# Description of the task
Print all of the data exactly.

Data segment below:

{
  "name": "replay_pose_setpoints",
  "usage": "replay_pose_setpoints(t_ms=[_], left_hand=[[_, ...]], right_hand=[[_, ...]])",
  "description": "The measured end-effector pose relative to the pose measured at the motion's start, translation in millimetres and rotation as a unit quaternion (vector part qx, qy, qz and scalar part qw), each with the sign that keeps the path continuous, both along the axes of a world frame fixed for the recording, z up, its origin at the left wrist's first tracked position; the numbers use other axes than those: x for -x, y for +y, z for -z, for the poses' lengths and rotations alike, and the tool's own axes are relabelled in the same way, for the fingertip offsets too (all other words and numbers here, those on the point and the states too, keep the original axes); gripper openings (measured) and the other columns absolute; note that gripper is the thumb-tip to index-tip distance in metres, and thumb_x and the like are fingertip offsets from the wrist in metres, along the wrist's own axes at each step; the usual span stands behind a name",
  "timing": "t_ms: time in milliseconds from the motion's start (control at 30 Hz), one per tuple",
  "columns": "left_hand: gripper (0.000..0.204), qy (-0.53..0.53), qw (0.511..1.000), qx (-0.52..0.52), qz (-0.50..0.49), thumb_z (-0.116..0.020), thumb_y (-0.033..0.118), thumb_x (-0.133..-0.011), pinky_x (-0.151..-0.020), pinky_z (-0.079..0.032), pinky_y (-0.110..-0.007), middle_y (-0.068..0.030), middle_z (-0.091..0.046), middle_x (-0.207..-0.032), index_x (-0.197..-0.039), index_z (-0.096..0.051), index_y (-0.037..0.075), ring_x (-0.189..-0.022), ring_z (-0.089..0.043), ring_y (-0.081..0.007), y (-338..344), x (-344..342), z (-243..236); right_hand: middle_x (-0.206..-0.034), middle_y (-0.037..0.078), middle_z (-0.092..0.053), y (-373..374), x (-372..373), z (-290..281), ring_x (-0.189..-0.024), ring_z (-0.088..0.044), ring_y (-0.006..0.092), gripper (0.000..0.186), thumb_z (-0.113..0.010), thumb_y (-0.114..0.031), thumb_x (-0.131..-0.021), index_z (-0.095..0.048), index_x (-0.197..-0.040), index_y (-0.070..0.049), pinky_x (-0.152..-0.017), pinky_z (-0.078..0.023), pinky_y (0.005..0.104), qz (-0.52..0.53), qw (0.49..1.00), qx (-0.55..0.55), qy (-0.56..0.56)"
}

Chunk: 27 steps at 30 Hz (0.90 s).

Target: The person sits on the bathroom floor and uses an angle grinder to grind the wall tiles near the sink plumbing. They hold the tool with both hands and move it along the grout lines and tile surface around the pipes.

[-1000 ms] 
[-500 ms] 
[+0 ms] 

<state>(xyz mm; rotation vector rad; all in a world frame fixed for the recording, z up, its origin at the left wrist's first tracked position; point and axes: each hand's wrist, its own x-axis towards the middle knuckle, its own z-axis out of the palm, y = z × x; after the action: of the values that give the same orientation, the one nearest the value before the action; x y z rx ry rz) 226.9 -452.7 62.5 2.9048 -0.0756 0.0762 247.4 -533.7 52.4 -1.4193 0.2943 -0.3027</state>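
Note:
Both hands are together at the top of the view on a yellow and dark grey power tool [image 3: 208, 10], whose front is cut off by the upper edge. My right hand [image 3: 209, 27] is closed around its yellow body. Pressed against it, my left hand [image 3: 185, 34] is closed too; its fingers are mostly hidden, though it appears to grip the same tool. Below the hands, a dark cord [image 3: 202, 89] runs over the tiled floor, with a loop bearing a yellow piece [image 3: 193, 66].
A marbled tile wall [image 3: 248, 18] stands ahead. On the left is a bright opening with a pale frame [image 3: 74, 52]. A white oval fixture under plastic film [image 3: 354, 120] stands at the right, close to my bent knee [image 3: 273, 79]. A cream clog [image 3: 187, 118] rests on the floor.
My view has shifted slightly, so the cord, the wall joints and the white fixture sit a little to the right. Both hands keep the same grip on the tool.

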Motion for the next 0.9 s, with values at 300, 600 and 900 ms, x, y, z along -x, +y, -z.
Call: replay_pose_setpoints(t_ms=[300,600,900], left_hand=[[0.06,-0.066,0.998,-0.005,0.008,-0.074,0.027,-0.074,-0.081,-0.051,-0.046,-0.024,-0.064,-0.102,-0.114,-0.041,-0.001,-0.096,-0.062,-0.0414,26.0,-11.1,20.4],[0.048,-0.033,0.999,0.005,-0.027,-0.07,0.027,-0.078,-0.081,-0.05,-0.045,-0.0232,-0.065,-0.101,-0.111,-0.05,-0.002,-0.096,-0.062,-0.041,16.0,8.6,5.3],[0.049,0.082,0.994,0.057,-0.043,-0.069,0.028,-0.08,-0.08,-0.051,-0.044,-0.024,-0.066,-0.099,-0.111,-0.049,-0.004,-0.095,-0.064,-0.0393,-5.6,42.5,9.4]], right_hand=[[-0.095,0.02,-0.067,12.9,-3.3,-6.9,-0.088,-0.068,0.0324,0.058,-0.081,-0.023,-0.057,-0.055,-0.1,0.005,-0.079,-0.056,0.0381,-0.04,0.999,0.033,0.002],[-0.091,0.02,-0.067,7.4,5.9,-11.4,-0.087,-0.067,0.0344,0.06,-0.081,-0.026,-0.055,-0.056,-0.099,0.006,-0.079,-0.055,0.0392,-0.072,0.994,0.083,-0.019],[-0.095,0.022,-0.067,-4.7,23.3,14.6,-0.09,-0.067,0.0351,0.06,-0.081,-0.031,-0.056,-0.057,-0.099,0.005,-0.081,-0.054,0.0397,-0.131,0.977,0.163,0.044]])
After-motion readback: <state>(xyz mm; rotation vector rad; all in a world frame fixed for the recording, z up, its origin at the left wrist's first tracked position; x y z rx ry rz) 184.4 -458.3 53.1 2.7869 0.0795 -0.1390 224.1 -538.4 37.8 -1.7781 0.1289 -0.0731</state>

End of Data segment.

# Solution
{
  "name": "replay_pose_setpoints",
  "usage": "replay_pose_setpoints(t_ms=[_], left_hand=[[_, ...]], right_hand=[[_, ...]])",
  "description": "The measured end-effector pose relative to the pose measured at the motion's start, translation in millimetres and rotation as a unit quaternion (vector part qx, qy, qz and scalar part qw), each with the sign that keeps the path continuous, both along the axes of a world frame fixed for the recording, z up, its origin at the left wrist's first tracked position; the numbers use other axes than those: x for -x, y for +y, z for -z, for the poses' lengths and rotations alike, and the tool's own axes are relabelled in the same way, for the fingertip offsets too (all other words and numbers here, those on the point and the states too, keep the original axes); gripper openings (measured) and the other columns absolute; note that gripper is the thumb-tip to index-tip distance in metres, and thumb_x and the like are fingertip offsets from the wrist in metres, along the wrist's own axes at each step; the usual span stands behind a name",
  "timing": "t_ms: time in milliseconds from the motion's start (control at 30 Hz), one per tuple",
  "columns": "left_hand: gripper (0.000..0.204), qy (-0.53..0.53), qw (0.511..1.000), qx (-0.52..0.52), qz (-0.50..0.49), thumb_z (-0.116..0.020), thumb_y (-0.033..0.118), thumb_x (-0.133..-0.011), pinky_x (-0.151..-0.020), pinky_z (-0.079..0.032), pinky_y (-0.110..-0.007), middle_y (-0.068..0.030), middle_z (-0.091..0.046), middle_x (-0.207..-0.032), index_x (-0.197..-0.039), index_z (-0.096..0.051), index_y (-0.037..0.075), ring_x (-0.189..-0.022), ring_z (-0.089..0.043), ring_y (-0.081..0.007), y (-338..344), x (-344..342), z (-243..236); right_hand: middle_x (-0.206..-0.034), middle_y (-0.037..0.078), middle_z (-0.092..0.053), y (-373..374), x (-372..373), z (-290..281), ring_x (-0.189..-0.024), ring_z (-0.088..0.044), ring_y (-0.006..0.092), gripper (0.000..0.186), thumb_z (-0.113..0.010), thumb_y (-0.114..0.031), thumb_x (-0.131..-0.021), index_z (-0.095..0.048), index_x (-0.197..-0.040), index_y (-0.070..0.049), pinky_x (-0.152..-0.017), pinky_z (-0.078..0.023), pinky_y (0.005..0.104), qz (-0.52..0.53), qw (0.49..1.00), qx (-0.55..0.55), qy (-0.56..0.56)"
}

Chunk: 27 steps at 30 Hz (0.90 s).

Target: The person sits on the bathroom floor and uses an angle grinder to grind the wall tiles near the sink plumbing. They hold the tool with both hands and move it along the grout lines and tile surface around the pipes.

[-1000 ms] 
[-500 ms] 
[+0 ms] 

<state>(xyz mm; rotation vector rad; all in a world frame fixed for the recording, z up, its origin at the left wrist's first tracked position; point and axes: each hand's wrist, its own x-axis towards the middle knuckle, its own z-axis out of the palm, y = z × x; after the action: of the values that give the same orientation, the one nearest the value before the action; x y z rx ry rz) 226.9 -452.7 62.5 2.9048 -0.0756 0.0762 247.4 -533.7 52.4 -1.4193 0.2943 -0.3027</state>
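Note:
Both hands are together at the top of the view on a yellow and dark grey power tool [image 3: 208, 10], whose front is cut off by the upper edge. My right hand [image 3: 209, 27] is closed around its yellow body. Pressed against it, my left hand [image 3: 185, 34] is closed too; its fingers are mostly hidden, though it appears to grip the same tool. Below the hands, a dark cord [image 3: 202, 89] runs over the tiled floor, with a loop bearing a yellow piece [image 3: 193, 66].
A marbled tile wall [image 3: 248, 18] stands ahead. On the left is a bright opening with a pale frame [image 3: 74, 52]. A white oval fixture under plastic film [image 3: 354, 120] stands at the right, close to my bent knee [image 3: 273, 79]. A cream clog [image 3: 187, 118] rests on the floor.
My view has shifted slightly, so the cord, the wall joints and the white fixture sit a little to the right. Both hands keep the same grip on the tool.
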
Motion for the next 0.9 s, with values at 300, 600 and 900 ms, x, y, z along -x, +y, -z.
Call: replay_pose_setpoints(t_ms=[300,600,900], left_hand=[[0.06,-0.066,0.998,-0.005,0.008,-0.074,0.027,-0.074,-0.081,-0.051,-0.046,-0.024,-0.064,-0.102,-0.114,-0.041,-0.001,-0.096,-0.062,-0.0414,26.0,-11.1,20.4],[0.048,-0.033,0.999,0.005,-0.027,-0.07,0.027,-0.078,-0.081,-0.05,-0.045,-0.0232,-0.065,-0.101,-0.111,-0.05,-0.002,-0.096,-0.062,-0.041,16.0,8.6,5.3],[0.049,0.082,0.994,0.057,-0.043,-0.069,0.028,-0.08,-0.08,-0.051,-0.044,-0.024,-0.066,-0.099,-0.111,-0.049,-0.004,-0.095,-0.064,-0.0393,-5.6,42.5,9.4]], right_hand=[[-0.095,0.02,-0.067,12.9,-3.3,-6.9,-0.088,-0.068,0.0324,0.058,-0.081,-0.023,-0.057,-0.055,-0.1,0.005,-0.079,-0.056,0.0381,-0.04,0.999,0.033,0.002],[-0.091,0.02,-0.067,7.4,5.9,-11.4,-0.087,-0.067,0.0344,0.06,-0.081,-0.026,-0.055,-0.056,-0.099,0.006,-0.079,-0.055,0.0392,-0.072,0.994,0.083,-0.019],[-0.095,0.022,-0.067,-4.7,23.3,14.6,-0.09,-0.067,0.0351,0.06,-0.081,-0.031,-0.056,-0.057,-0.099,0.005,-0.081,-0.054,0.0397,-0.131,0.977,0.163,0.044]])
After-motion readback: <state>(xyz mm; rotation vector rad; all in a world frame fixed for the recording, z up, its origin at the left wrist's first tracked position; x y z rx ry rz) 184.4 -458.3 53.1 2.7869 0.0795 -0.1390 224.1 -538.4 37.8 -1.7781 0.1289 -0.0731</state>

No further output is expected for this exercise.